The common language runtime throws SystemException. The ApplicationException is thrown by a user program rather than the runtime. The SystemException includes the ExecutionEngineException, StaclOverFlowException and so on. It is not recommended that we catch SystemExceptions nor is it good programming practice to throw SystemExceptions in our applications.

  • System.OutOfMemoryException
  • System.NullReferenceException
  • Syste.InvalidCastException
  • Syste.ArrayTypeMismatchException
  • System.IndexOutOfRangeException        
  • System.ArithmeticException
  • System.DevideByZeroException
  • System.OverFlowException 

User-defined Exceptions

In C#, it is possible to create our own exception class. But Exception must be the ultimate base class for all exceptions in C#. So the user-defined exception classes must inherit from either the Exception class or one of its standard derived classes. 

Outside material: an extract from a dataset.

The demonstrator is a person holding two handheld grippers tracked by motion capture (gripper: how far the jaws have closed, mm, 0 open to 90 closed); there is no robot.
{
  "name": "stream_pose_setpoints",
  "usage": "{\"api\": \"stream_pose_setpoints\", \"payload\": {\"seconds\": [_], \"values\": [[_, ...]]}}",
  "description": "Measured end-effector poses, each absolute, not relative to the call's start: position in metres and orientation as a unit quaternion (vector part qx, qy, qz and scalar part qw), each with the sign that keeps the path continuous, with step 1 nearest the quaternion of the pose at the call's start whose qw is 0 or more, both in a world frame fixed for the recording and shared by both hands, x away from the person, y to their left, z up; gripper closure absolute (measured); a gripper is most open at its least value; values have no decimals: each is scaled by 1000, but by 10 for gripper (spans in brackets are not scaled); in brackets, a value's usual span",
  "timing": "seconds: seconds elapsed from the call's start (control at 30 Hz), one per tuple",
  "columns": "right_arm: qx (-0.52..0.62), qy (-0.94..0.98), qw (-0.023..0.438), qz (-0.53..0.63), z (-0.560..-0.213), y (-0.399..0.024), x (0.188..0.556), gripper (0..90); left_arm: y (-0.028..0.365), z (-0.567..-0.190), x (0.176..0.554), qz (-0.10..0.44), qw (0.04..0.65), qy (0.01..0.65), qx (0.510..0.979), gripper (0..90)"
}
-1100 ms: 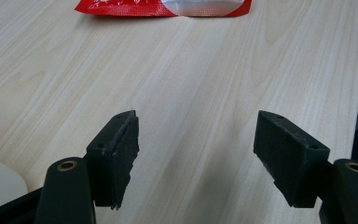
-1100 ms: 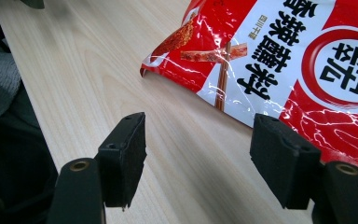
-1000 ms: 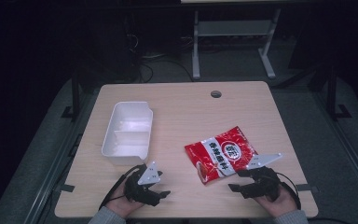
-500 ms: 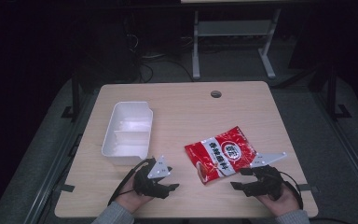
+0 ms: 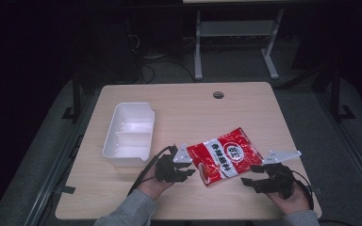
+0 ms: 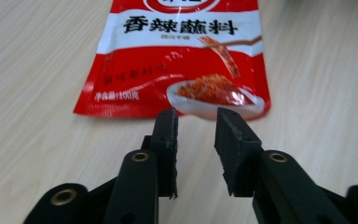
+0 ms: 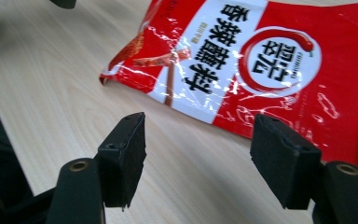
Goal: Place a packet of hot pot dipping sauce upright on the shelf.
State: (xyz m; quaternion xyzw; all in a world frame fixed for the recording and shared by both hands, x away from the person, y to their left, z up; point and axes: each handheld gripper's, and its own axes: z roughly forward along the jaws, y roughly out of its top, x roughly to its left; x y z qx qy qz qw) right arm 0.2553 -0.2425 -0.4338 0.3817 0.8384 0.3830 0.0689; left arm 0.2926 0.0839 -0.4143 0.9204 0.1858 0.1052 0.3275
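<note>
We find the red seasoning packet (image 5: 227,156) lying flat on the tabletop (image 5: 184,108), right of the white divided tray (image 5: 128,134) and apart from it, between the two hands. The left gripper (image 5: 187,170) sits just beside the packet's near-left edge. In the left gripper view the packet (image 6: 177,60) lies directly ahead of the tips; the jaws have just been closing and now stand narrowed with a gap, nothing between them, the sealed bottom edge just beyond the pads. The right gripper (image 5: 250,181) rests near the packet's lower right corner. In the right gripper view the packet (image 7: 261,65) lies ahead, and those jaws are spread wide with only bare tabletop between them.

We judge the packet light, thin and limp. Its glossy film creases and catches glare, so we expect it to be slippery and to sag when raised by one point. The contents look like loose powder that will shift toward the low end. We recommend taking hold on a flat sealed margin or corner, where the film is stiffest, rather than on the filled belly. The packet lies flush on the tabletop, so one jaw must slide under the edge.
</note>
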Motion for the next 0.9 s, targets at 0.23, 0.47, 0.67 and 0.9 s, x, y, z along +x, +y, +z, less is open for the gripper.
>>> {"api": "stream_pose_setpoints", "payload": {"seconds": [0.23,0.47,0.67,0.9], "values": [[400,832,75,377,-435,-250,263,348,64,-410,313,109,313,195,923,792],[436,812,74,381,-437,-264,278,348,44,-411,333,117,292,203,927,834],[466,795,67,381,-440,-278,292,348,30,-417,349,110,266,212,934,835],[500,774,48,385,-448,-295,301,348,24,-435,355,90,245,223,939,852]]}}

//C#: Exception Handling: User defined exceptions
using System;
class MyException : Exception
{
public MyException(string str)
{
Console.WriteLine("User defined exception");
}
}
class MyClient
{
public static void Main()
{
try
{
throw new MyException("RAJESH");
}
catch(Exception e)
{
Console.WriteLine("Exception caught here" + e.ToString());
}
Console.WriteLine("LAST STATEMENT");
}
}

Design Guidelines

Exceptions should be used to communicate exceptional conditions. Don't use them to communicate events that are expected, such as reaching the end of a file. If there's a good predefined exception in the System namespace that describes the exception condition, one that will make sense to the users of the class, then use that one rather than defining a new exception class, and put specific information in the message. Finally, if code catches an exception that it isn't going to be handled then consider whether it should wrap that exception with additional information before re-throwing it.